Grossbritannien unterlässt «aktive Rekrutierungen» aus Ländern auf der «roten Liste». Das heisst, der NHS verzichtet darauf, über Agenturen gezielt Gesundheitspersonal aus Nigeria abzuwerben. Wenn sich aber Ärztinnen und Pfleger wie Freydah Shinkut oder Jonathan Taimako von sich aus auf ein Stelleninserat melden, steht der Anstellung aus britischer Sicht nichts im Wege.

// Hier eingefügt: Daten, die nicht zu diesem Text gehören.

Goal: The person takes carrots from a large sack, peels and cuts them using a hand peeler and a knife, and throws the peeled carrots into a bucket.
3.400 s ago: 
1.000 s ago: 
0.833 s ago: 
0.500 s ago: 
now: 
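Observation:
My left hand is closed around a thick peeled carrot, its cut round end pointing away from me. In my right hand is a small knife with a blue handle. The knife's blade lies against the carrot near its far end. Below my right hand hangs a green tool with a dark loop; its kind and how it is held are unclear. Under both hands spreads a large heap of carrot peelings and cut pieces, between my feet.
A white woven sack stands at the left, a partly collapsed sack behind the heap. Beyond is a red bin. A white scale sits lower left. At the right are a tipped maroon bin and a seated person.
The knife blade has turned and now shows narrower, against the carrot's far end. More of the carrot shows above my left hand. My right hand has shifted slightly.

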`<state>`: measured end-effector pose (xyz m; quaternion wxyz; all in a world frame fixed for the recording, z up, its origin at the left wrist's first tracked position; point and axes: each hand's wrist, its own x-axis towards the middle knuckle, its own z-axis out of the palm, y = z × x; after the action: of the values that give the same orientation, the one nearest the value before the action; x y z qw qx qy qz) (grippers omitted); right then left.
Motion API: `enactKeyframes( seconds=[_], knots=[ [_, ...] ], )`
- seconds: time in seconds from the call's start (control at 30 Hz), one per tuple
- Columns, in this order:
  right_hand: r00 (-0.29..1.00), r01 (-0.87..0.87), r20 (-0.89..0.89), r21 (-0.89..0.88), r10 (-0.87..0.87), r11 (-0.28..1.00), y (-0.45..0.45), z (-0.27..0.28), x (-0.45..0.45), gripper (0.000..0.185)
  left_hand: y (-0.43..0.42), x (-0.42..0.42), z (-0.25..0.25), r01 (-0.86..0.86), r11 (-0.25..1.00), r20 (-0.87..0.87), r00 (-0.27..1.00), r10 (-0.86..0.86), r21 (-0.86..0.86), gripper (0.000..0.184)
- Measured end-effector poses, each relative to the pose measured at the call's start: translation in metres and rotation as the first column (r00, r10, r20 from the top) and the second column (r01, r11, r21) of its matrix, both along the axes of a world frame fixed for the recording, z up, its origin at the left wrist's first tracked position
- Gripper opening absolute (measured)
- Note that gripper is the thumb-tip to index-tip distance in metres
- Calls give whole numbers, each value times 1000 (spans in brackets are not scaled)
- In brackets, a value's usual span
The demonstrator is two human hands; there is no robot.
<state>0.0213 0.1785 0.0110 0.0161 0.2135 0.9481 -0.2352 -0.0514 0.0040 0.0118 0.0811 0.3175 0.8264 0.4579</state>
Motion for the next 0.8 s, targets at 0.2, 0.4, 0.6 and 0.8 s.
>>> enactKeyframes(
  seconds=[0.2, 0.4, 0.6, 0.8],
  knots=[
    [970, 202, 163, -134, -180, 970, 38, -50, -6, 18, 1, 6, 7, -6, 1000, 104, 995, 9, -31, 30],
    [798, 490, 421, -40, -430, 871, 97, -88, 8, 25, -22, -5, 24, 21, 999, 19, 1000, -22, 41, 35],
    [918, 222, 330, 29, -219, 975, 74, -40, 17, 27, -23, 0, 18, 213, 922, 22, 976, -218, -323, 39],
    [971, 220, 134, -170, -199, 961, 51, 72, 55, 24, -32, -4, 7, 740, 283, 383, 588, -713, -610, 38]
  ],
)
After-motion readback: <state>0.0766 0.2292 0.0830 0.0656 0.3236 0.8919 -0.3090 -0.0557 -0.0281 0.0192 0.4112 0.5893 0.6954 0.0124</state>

Die betroffenen Länder reagieren auf die Abwanderung oft wütend. Simbabwes Gesundheitsminister will gesetzlich gegen das Abwerben von medizinischem Personal vorgehen: «Wenn Leute in Spitälern sterben, weil die Pfleger und Ärzte von Ländern geholt wurden, die so verantwortungslos waren, keine eigenen Leute auszubilden, ist das ein Verbrechen», sagte der Minister im April.

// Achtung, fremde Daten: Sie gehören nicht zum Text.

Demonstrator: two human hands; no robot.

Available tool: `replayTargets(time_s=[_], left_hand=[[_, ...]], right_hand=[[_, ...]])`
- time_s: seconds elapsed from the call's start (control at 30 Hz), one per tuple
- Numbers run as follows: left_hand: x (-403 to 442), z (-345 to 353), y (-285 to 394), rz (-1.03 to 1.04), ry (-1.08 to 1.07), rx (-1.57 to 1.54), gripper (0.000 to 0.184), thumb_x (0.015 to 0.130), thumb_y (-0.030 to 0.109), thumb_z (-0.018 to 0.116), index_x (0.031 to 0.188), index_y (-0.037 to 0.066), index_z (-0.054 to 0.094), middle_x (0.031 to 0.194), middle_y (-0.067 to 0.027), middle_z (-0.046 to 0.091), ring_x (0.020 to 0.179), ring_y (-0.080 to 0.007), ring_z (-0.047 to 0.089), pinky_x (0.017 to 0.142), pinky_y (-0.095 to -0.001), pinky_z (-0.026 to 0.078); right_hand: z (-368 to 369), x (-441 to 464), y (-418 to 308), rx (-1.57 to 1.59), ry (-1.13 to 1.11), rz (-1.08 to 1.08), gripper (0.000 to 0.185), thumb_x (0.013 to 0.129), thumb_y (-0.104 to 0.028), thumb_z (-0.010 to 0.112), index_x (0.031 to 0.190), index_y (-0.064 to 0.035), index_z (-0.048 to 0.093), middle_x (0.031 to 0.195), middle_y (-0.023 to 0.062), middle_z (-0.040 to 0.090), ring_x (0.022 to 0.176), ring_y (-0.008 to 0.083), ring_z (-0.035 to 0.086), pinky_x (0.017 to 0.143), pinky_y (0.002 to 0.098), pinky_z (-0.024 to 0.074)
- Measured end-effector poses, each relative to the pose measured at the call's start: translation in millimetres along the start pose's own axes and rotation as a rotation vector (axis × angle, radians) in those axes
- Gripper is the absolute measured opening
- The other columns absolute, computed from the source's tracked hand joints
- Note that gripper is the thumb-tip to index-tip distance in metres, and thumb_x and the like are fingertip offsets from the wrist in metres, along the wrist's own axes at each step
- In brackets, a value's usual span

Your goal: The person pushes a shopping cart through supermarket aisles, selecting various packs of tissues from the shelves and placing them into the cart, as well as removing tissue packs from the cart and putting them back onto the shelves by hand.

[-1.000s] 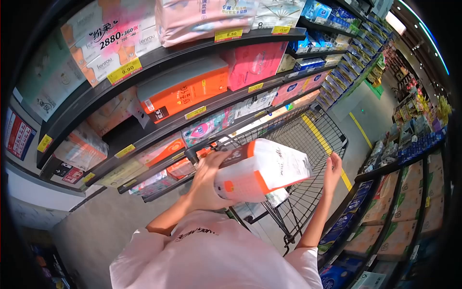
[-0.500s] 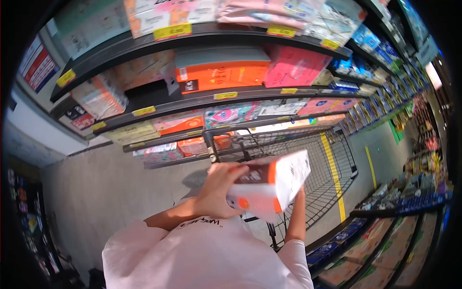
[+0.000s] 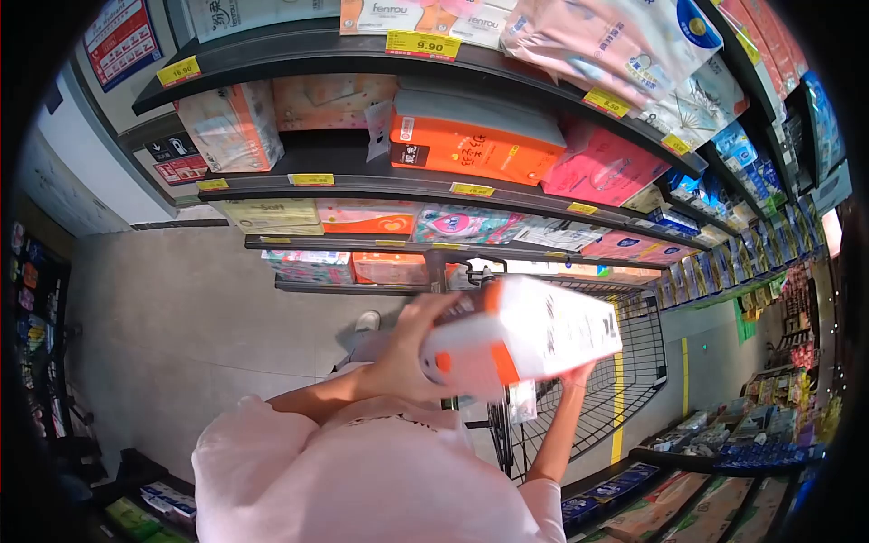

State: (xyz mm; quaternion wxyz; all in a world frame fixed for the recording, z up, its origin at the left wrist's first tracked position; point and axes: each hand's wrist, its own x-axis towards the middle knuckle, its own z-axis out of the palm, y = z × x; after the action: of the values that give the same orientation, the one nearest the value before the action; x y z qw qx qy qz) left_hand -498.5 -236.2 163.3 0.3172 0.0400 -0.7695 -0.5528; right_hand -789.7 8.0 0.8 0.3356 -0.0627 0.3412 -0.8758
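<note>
A white tissue pack (image 3: 543, 330) with orange and brown patches is held in front of my chest, slightly blurred. My left hand (image 3: 412, 348) grips its left end, fingers over the brown part. At the pack's lower right side is my right hand (image 3: 577, 373), touching its underside; its fingers are mostly hidden behind the pack. Below and beyond the pack stands a black wire shopping cart (image 3: 641, 348), its handle (image 3: 438, 271) close to my left hand.
Shelves (image 3: 362, 192) of tissue packs run across the front, with an orange pack (image 3: 471, 136) and a pink pack (image 3: 605, 165) on the middle one. Another shelf (image 3: 670, 507) stands at the lower right. A grey floor (image 3: 208, 308) lies to the left.
My right hand, apart from the pack a second ago, has come to its right side. The pack has turned in my hands. The view has swung left, so the shelves appear further right.
</note>
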Motion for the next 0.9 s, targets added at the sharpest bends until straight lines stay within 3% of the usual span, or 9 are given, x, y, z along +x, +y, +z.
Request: replayTargets(time_s=[0.1, 0.23, 0.37, 0.67, 0.73, 0.8, 0.83, 0.87, 0.9], left_hand=[[8, -11, -23, -0.12, 0.273, -0.349, 0.082, 0.053, 0.021, 0.069, 0.119, 0.003, 0.024, 0.114, -0.0123, 0.034, 0.107, -0.0225, 0.032, 0.088, -0.0342, 0.026], [19, -67, -47, -0.418, 0.375, -0.587, 0.071, 0.062, 0.017, 0.062, 0.119, 0.002, 0.023, 0.113, -0.0105, 0.037, 0.104, -0.0188, 0.038, 0.088, -0.0306, 0.029], [36, -126, -101, -0.53, 0.424, -0.935, 0.047, 0.078, 0.029, 0.046, 0.114, 0.001, 0.033, 0.105, -0.0105, 0.045, 0.094, -0.0161, 0.047, 0.079, -0.0307, 0.04], [138, -195, -148, -0.236, 0.545, -0.829, 0.041, 0.084, 0.037, 0.031, 0.109, 0.006, 0.041, 0.107, -0.0038, 0.047, 0.1, -0.0143, 0.044, 0.086, -0.0297, 0.031], [169, -202, -167, -0.2, 0.548, -0.826, 0.039, 0.084, 0.035, 0.03, 0.108, 0.006, 0.041, 0.107, -0.0049, 0.047, 0.099, -0.0171, 0.044, 0.087, -0.0307, 0.031], [200, -204, -188, -0.205, 0.564, -0.841, 0.039, 0.085, 0.033, 0.029, 0.108, 0.004, 0.041, 0.107, -0.007, 0.047, 0.099, -0.0189, 0.044, 0.087, -0.032, 0.032], [213, -203, -197, -0.22, 0.548, -0.833, 0.039, 0.085, 0.033, 0.029, 0.108, 0.004, 0.041, 0.107, -0.0074, 0.047, 0.099, -0.019, 0.044, 0.087, -0.032, 0.032], [227, -201, -207, -0.246, 0.523, -0.817, 0.039, 0.085, 0.033, 0.029, 0.108, 0.003, 0.041, 0.107, -0.0077, 0.046, 0.099, -0.0191, 0.044, 0.087, -0.0321, 0.032], [238, -198, -218, -0.275, 0.5, -0.8, 0.04, 0.085, 0.033, 0.029, 0.108, 0.003, 0.041, 0.108, -0.0081, 0.046, 0.099, -0.0192, 0.043, 0.087, -0.0321, 0.032]], right_hand=[[52, 6, -19, -0.214, 0.222, -0.177, 0.049, 0.082, -0.041, 0.033, 0.116, -0.0056, 0.033, 0.114, 0.0063, 0.041, 0.104, 0.0196, 0.039, 0.086, 0.0325, 0.0324], [128, 22, -28, -0.553, 0.145, -0.2, 0.043, 0.083, -0.032, 0.035, 0.115, -0.0022, 0.035, 0.112, 0.0054, 0.043, 0.103, 0.0167, 0.04, 0.087, 0.0282, 0.0308], [204, 71, -11, -0.729, 0.039, -0.308, 0.038, 0.082, -0.019, 0.038, 0.114, 0.0022, 0.037, 0.112, 0.0075, 0.043, 0.102, 0.0148, 0.041, 0.086, 0.0258, 0.0305], [283, 187, 3, -0.619, 0.187, -0.297, 0.031, 0.079, -0.017, 0.045, 0.105, -0.001, 0.049, 0.103, 0.0046, 0.05, 0.097, 0.0128, 0.045, 0.081, 0.023, 0.0331], [289, 216, 0, -0.594, 0.123, -0.439, 0.028, 0.078, -0.019, 0.047, 0.1, -0.003, 0.053, 0.095, 0.0029, 0.054, 0.086, 0.0093, 0.049, 0.068, 0.0193, 0.0385], [275, 263, 2, -0.598, 0.282, -0.598, 0.019, 0.076, -0.017, 0.05, 0.088, -0.0043, 0.057, 0.06, -0.0045, 0.047, 0.046, 0.0057, 0.035, 0.037, 0.0211, 0.025], [268, 284, 5, -0.655, 0.365, -0.642, 0.014, 0.075, -0.014, 0.049, 0.079, -0.0032, 0.057, 0.052, -0.0049, 0.04, 0.041, 0.0063, 0.028, 0.037, 0.0246, 0.0236], [254, 308, 12, -0.744, 0.443, -0.739, 0.014, 0.073, -0.014, 0.048, 0.076, -0.0013, 0.055, 0.055, -0.0017, 0.044, 0.044, 0.0066, 0.033, 0.039, 0.0251, 0.0266], [255, 324, 16, -0.967, 0.564, -0.592, 0.018, 0.072, -0.016, 0.049, 0.076, 0.0014, 0.054, 0.061, 0.002, 0.049, 0.052, 0.0107, 0.041, 0.045, 0.0271, 0.0341]])
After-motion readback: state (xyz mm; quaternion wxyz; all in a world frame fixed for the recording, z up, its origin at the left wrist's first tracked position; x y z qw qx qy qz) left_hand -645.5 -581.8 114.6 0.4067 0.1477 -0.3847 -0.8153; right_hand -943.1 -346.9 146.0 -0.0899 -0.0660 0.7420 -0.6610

Auch in Nigeria haben Parlamentarier ein Gesetz eingebracht, das Ärztinnen und Ärzten die volle Zulassung erst erteilen würde, wenn sie nach der Ausbildung mindestens fünf Jahre im Land gearbeitet haben.

«Für das absolute Minimum»
Freydah Shinkut, die Ärztin in Lagos, will sich nichts von Politikern vorschreiben lassen, die sich in Europa behandeln lassen, weil sie den einheimischen Spitälern misstrauen. Nigerias 71-jähriger Präsident Bola Tinubu zum Beispiel reiste im Frühjahr zweimal für Behandlungen nach Frankreich.

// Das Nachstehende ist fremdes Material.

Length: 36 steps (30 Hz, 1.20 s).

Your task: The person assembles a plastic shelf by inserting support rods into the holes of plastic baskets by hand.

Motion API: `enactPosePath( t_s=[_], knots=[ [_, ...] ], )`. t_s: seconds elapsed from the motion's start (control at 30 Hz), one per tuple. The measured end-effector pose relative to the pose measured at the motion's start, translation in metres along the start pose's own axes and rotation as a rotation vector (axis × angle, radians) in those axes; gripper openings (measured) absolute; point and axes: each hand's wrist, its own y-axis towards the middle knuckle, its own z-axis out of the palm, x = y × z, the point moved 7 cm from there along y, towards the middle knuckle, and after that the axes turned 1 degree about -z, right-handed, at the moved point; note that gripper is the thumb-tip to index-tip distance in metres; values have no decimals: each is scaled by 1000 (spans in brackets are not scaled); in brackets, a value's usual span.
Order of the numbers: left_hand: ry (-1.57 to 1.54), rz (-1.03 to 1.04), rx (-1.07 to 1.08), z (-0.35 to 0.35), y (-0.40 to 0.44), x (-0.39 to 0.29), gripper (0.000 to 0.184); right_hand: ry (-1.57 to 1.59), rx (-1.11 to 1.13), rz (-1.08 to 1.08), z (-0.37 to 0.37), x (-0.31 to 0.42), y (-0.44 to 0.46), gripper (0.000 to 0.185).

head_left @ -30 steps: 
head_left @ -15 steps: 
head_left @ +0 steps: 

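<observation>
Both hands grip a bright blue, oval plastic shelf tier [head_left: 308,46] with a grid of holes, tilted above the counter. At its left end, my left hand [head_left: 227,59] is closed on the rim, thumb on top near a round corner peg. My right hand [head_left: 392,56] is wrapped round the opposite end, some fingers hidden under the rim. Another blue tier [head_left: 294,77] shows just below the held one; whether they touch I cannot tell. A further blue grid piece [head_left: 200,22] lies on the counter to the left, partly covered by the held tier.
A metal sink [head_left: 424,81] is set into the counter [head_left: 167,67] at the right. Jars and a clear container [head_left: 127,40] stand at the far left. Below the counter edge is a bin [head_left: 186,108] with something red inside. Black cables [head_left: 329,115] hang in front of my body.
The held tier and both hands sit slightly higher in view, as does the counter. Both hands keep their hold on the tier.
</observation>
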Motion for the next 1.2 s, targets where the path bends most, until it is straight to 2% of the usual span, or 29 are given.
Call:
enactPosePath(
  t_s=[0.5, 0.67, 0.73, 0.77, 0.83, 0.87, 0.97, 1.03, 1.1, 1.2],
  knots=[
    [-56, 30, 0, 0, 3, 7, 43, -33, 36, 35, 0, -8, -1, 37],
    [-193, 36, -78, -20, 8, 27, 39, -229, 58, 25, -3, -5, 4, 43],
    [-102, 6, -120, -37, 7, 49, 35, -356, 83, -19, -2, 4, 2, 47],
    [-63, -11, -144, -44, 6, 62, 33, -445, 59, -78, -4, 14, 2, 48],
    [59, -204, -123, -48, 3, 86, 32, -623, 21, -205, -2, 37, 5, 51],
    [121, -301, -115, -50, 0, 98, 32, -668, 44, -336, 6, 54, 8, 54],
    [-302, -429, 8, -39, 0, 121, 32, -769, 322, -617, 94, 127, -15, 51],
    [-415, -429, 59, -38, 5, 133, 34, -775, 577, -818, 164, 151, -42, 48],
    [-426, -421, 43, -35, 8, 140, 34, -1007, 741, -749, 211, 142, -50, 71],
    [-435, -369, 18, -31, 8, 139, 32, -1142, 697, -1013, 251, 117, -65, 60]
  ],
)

Im Schnitt betragen die Gesundheitsausgaben der Staaten in Subsahara-Afrika 5 Prozent ihres Bruttoinlandprodukts – weniger als die Hälfte des globalen Durchschnitts. «Die Politiker sitzen auf ihrem Thron, während wir für das absolute Minimum kämpfen», sagt Shinkut. «Sie sollen zuerst das Land sanieren, dann kommen die Leute von selber zurück.»

Die Zulassungsprüfung hat Freydah Shinkut inzwischen abgelegt. Es lief gut. Sie sagt: «Ich fühle mich schlecht, weil ich meine Familie zurücklasse. Aber nicht wegen Nigeria.»